◆ Aim of the exercise:
Exact copies of the lines below are the goal; any images in them are dropped.

◆ Data shown:
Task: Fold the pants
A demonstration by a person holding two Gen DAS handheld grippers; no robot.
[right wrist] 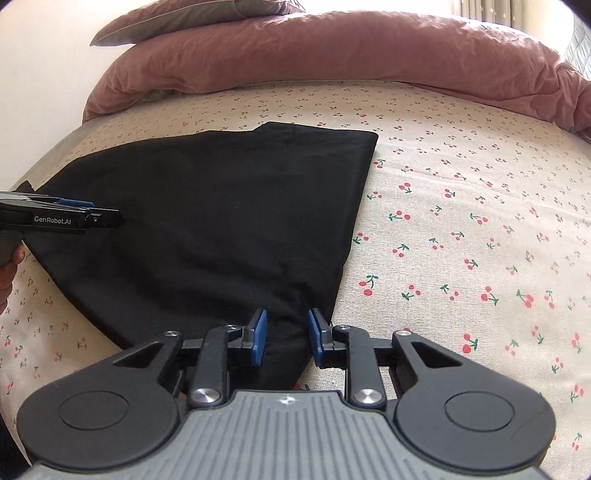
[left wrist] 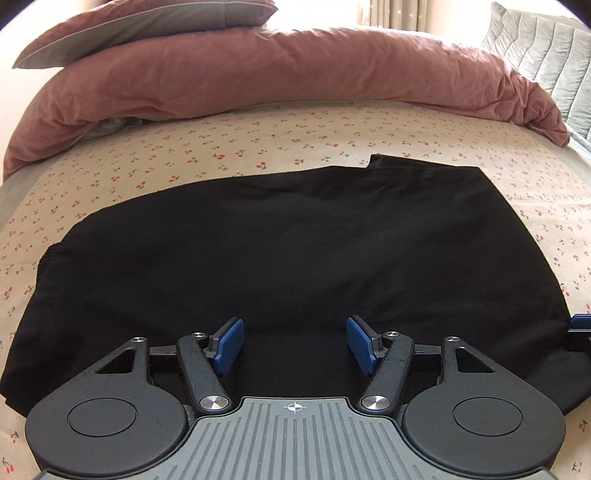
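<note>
From the left wrist view, the black pants (left wrist: 295, 251) lay flat on the cherry-print sheet (left wrist: 258, 147), already doubled into a broad slab with the elastic waistband bunched at their left end. The left gripper (left wrist: 294, 345) hovered over the near edge of the pants with its blue pads spread wide and nothing between them. To do this step well, I judged it should drop onto that near edge, pinch every layer at once, and lift only when the other side had an equal hold, so the fold would come over square.

From the right wrist view, the pants narrowed toward the camera, and the right gripper (right wrist: 284, 338) sat at their near right corner. Its jaws stood partly apart, straddling a ridge of black cloth; whether the pads actually pressed the fabric I could not tell. The left gripper (right wrist: 92, 216) showed to the left of the pants, reaching in over the cloth, with a bit of the person's hand (right wrist: 9, 266) behind it.

Beyond the pants a rumpled pink duvet (right wrist: 332, 59) lay heaped across the bed, a pillow (left wrist: 147, 26) on top of it, and a grey quilted cushion (left wrist: 546, 55) stood to the far right of the pants. None of it touched the pants; the bare sheet around them left room for folding.
</note>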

◆ Response:
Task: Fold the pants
A demonstration by a person holding two Gen DAS handheld grippers; no robot.
[right wrist] 
[left wrist] 
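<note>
From the left wrist view, the black pants (left wrist: 295, 251) lay flat on the cherry-print sheet (left wrist: 258, 147), already doubled into a broad slab with the elastic waistband bunched at their left end. The left gripper (left wrist: 294, 345) hovered over the near edge of the pants with its blue pads spread wide and nothing between them. To do this step well, I judged it should drop onto that near edge, pinch every layer at once, and lift only when the other side had an equal hold, so the fold would come over square.

From the right wrist view, the pants narrowed toward the camera, and the right gripper (right wrist: 284, 338) sat at their near right corner. Its jaws stood partly apart, straddling a ridge of black cloth; whether the pads actually pressed the fabric I could not tell. The left gripper (right wrist: 92, 216) showed to the left of the pants, reaching in over the cloth, with a bit of the person's hand (right wrist: 9, 266) behind it.

Beyond the pants a rumpled pink duvet (right wrist: 332, 59) lay heaped across the bed, a pillow (left wrist: 147, 26) on top of it, and a grey quilted cushion (left wrist: 546, 55) stood to the far right of the pants. None of it touched the pants; the bare sheet around them left room for folding.
</note>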

This answer leaves nothing further to address.